Pope Pius XII gave a more extended list of the spiritual advantages in his 1943 encyclical Mystici Corporis.
“To ensure more rapid progress day by day in the path of virtue, the pious practice of frequent confession, which was introduced into the Church by the inspiration of the Holy Spirit, should be earnestly advocated,” he wrote. “By it genuine self-knowledge is increased, Christian humility grows, bad habits are corrected, spiritual neglect and tepidity are resisted, the conscience is purified, the will strengthened, a salutary self-control is attained, and grace is increased in virtue of the Sacrament itself.”
Let’s examine briefly the eight benefits he named.
Genuine self-knowledge is increased — Socrates said that the unexamined life is not worth living.
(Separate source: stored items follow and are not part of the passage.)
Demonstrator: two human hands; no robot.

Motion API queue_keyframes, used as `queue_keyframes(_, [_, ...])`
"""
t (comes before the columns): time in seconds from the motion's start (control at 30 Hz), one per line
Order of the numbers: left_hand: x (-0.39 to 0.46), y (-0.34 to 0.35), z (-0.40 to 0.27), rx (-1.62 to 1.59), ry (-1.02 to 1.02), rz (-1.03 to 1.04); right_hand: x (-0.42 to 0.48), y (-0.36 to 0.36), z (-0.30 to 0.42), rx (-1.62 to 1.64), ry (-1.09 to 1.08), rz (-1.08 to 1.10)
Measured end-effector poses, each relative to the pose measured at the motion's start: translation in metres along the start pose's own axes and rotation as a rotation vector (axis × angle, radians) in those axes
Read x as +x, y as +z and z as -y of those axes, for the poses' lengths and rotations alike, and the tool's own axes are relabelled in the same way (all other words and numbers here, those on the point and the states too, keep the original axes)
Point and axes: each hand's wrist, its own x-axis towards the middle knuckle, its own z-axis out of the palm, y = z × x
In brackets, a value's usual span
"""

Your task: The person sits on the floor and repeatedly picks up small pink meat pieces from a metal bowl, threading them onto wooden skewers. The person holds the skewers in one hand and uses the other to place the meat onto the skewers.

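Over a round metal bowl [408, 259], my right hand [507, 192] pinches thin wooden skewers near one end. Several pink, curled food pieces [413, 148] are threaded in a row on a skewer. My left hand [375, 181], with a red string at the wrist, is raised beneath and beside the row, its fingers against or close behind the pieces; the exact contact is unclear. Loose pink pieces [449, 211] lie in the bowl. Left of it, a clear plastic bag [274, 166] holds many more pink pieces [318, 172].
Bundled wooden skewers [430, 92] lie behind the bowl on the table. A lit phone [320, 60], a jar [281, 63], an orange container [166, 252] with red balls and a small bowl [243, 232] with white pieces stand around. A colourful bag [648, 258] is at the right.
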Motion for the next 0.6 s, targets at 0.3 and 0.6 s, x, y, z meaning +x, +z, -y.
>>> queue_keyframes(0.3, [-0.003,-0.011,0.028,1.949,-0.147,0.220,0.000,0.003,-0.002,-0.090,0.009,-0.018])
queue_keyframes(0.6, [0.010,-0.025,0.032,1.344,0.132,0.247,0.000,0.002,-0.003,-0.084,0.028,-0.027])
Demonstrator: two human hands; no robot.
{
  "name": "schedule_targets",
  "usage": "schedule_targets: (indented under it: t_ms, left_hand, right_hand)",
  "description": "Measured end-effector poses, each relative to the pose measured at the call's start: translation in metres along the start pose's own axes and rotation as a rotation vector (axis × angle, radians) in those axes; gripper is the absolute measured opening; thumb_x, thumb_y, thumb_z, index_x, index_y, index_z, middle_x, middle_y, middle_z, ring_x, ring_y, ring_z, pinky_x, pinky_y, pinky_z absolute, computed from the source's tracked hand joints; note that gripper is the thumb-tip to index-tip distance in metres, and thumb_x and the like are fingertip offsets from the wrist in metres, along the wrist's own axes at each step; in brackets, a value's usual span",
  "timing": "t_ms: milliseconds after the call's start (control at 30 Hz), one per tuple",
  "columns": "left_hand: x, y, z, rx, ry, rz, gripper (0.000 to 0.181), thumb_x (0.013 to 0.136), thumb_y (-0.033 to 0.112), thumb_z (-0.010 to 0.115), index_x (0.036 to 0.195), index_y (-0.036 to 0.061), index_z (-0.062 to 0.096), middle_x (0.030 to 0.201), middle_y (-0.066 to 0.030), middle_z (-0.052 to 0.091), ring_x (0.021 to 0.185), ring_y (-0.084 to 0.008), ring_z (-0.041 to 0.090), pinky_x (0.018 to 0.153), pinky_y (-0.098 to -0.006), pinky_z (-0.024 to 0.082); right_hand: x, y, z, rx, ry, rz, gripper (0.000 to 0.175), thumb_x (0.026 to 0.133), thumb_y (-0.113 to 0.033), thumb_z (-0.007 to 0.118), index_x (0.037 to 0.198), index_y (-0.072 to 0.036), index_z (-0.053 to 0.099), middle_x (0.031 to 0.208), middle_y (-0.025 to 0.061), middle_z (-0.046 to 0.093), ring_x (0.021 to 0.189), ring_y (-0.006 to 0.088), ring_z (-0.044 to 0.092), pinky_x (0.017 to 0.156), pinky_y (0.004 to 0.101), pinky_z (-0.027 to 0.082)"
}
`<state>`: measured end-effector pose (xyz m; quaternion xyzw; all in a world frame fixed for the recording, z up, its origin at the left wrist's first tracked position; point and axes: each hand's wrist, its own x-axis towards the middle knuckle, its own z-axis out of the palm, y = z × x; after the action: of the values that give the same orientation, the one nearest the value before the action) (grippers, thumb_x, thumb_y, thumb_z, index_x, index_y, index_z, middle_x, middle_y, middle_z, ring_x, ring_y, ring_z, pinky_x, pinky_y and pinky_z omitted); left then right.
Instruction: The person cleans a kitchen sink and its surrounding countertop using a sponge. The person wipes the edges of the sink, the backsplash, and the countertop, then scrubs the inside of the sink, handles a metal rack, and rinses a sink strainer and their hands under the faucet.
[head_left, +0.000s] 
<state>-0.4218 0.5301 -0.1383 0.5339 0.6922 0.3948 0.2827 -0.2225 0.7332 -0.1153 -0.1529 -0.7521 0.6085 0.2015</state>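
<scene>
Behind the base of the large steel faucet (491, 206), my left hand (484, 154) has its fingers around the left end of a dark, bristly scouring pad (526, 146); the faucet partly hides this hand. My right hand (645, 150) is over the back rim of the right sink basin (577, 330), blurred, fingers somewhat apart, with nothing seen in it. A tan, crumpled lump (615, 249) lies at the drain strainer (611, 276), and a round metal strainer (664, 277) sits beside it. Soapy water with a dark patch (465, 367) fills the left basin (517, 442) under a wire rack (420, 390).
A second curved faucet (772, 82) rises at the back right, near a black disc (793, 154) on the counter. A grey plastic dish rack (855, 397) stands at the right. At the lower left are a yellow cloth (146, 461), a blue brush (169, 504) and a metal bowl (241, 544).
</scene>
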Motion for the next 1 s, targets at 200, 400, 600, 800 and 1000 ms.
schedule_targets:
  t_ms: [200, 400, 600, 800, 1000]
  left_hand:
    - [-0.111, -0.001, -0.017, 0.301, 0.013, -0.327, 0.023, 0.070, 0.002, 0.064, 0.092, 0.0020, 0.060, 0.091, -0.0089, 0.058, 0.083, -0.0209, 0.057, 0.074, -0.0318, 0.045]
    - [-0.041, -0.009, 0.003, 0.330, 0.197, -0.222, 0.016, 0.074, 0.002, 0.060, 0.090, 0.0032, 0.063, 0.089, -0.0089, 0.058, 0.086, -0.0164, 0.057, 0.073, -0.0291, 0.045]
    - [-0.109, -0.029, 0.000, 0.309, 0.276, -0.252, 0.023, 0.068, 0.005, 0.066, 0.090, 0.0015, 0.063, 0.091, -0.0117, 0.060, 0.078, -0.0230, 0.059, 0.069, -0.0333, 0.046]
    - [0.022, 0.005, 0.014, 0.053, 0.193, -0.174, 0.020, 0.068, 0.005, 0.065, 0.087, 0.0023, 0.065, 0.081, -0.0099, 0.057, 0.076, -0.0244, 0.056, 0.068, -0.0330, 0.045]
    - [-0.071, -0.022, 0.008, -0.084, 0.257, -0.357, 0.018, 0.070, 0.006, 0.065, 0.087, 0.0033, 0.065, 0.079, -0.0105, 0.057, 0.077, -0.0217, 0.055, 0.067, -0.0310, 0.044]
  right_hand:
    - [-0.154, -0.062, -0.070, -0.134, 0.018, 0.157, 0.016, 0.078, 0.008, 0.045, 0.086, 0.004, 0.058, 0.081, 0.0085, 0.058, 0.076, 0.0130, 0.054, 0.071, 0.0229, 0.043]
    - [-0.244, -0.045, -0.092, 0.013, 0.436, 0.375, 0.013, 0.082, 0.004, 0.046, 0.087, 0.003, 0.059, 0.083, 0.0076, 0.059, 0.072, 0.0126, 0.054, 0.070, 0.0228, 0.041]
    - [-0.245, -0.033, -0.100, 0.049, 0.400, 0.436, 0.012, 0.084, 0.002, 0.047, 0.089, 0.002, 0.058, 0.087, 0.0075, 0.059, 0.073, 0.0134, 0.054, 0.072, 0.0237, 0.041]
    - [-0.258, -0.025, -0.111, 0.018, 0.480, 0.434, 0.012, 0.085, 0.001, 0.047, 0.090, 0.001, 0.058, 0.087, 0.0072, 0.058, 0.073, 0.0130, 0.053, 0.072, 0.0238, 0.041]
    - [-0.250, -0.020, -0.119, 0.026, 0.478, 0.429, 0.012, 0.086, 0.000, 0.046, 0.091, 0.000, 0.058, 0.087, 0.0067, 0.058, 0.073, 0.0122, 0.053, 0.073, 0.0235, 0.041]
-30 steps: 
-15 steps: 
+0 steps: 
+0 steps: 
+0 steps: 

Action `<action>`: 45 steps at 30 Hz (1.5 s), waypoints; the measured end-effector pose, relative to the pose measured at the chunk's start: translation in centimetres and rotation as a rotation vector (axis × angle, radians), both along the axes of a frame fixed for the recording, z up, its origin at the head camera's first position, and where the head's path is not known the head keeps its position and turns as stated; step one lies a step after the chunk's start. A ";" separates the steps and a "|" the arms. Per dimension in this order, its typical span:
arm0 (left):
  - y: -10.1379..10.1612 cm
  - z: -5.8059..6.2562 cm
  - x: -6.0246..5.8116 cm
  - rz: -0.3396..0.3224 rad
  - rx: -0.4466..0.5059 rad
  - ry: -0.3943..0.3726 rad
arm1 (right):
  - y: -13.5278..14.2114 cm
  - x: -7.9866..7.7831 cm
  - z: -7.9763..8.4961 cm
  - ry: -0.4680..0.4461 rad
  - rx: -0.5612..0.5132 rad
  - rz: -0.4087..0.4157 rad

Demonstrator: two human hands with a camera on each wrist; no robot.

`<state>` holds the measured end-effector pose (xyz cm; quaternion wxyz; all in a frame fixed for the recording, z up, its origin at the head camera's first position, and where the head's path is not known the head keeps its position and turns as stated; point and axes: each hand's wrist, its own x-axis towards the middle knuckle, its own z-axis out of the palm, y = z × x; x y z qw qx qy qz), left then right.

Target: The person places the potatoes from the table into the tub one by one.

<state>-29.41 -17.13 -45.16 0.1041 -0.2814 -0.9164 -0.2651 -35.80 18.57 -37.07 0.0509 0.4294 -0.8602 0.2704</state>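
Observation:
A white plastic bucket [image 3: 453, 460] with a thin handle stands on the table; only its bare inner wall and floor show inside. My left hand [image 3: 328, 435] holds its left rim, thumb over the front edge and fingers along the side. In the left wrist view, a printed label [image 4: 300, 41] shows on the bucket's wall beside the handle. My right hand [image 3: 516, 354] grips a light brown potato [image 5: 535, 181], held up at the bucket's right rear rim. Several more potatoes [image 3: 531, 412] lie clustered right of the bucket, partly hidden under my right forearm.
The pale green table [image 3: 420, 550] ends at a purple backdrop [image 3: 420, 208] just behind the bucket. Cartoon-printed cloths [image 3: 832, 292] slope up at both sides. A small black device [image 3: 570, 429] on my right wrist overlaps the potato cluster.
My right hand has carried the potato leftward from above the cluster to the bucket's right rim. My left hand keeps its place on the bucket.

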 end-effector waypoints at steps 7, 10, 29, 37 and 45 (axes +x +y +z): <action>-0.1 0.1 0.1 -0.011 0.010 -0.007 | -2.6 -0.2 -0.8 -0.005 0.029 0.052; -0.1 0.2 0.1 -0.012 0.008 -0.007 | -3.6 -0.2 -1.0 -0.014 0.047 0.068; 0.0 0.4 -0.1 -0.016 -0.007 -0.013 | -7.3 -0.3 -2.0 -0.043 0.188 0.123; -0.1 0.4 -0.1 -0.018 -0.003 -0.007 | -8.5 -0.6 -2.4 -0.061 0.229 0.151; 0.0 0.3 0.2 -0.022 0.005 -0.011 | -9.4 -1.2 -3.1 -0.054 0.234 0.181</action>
The regular, thorough, courageous examination of our conscience helps us to do an honest appraisal of our behaviors, character and movements of the soul. It allows us to know ourselves with God’s light, both the good and the ugly.
Christian humility grows — Humility begins with seeing ourselves as we really are, but then extends to looking at and relating to God and others reverently as they really are. Humility helps us to grasp that we hold a treasure in vessels of clay and allows us more easily to serve with love.
Bad habits are corrected — We all have bad habits, but few of us fight intelligently to extirpate them. Frequent confession helps us to identify our vices, probe with God’s assistance their root causes, and come up with a resolute game plan day-by-day to battle against and eradicate them.
Spiritual neglect and tepidity are resisted — Pondering Jesus’ admonition to the Church of Laodicea (Rev 3:14-19), Pope Benedict said, “The greatest danger for a Christian [is] not that he may say ‘no,’ but that he may say a very lukewarm ‘yes.’ This being lukewarm is what discredits Christianity. Faith must become in us a flame of love … that fires up my being … and so also fires up my neighbor.” Frequent reception of God’s mercy fills us with the flame of his love and burns away spiritual dross.
The conscience is purified — To keep our inner organ of sensitivity attuned to God, we must not only regularly calibrate it through examination our actions in light of God’s guidance but receive the sacramental help God gives. Trying to follow an unpurified conscience is as wise as trying to drive looking through a sullied windshield.
The will is strengthened — A strong will perseveres in doing what’s right and in saying to God, “Thy will be done.” Our failures and falls discourage us and weaken the will. God’s mercy picks us up and inspires us to keep fighting.
A saving self-control is attained — To be Jesus’ disciple, we have to deny ourselves, pick up our Cross and follow him. Frequent confession helps us to control our egomania and discipline our appetites so that we can give ourselves to God and others.
Grace is increased in virtue of the Sacrament itself — Grace is our participation as creatures in the very life and love of God. The sacraments give the grace they signify and the Sacrament of Penance helps us to live in the truly unbelievable, life-changing reality of God’s merciful love.
For those striving to grow in holiness, how can we neglect these fruits of frequent Confession?
During his first Angelus meditation two years ago this week, Pope Francis eloquently stated, “God never tires of forgiving us, but we tire of asking for forgiveness,” and prayed, “May we never tire of asking for what God never tires of giving.”
Frequent confession is the means by which we never fatigue of receiving the love God lavishly wants to give.